Work required: Word for word, transcribe the listing that follows, minus any pictures.

Dataset excerpt:
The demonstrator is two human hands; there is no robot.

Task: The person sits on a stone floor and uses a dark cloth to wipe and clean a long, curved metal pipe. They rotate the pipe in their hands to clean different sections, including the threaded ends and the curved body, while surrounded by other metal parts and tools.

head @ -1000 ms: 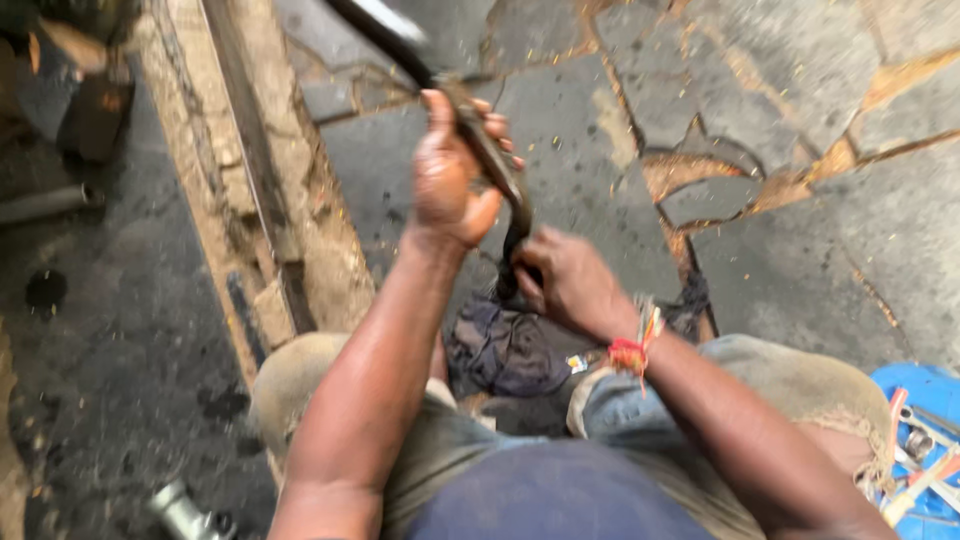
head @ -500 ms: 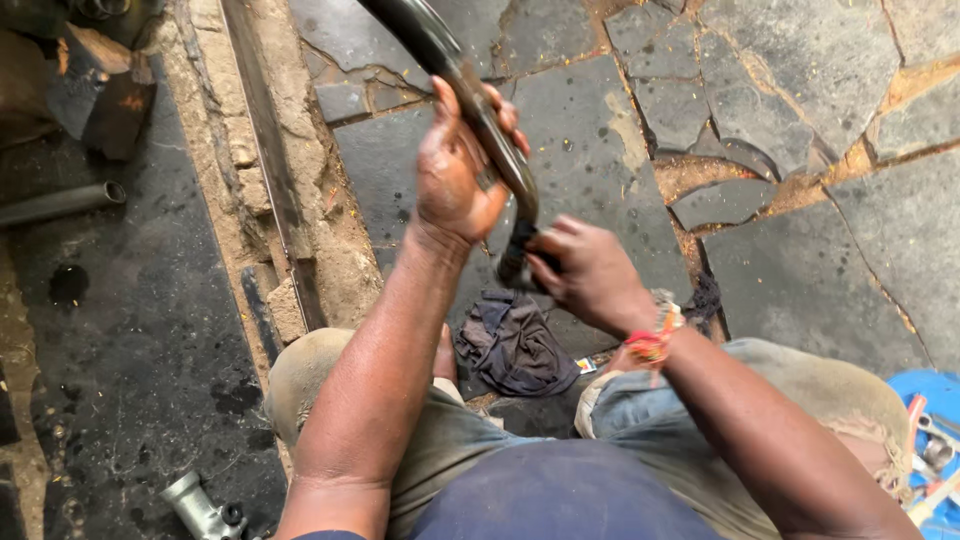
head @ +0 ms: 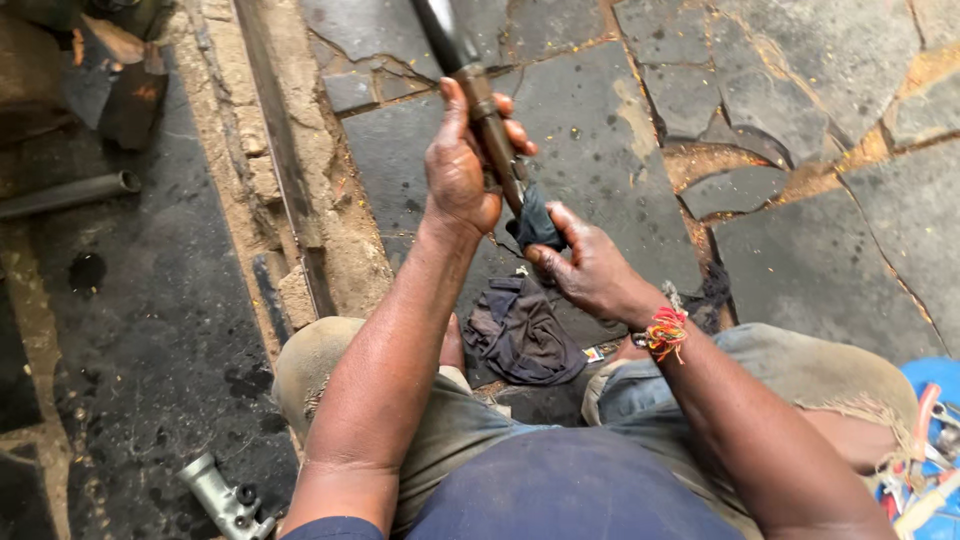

Exercise result:
The demonstrator is two human hands; there is no robot.

Task: The person sits on a stone floor and uses a dark cloth to wipe and clean a long, curved metal pipe. They rotate the pipe in their hands to clean different sections, including the threaded ends and the curved body, while surrounded by other metal parts and tools.

head @ -1000 ms: 
head @ -500 ms: 
head @ +0 ms: 

Work on this exercise is now complete.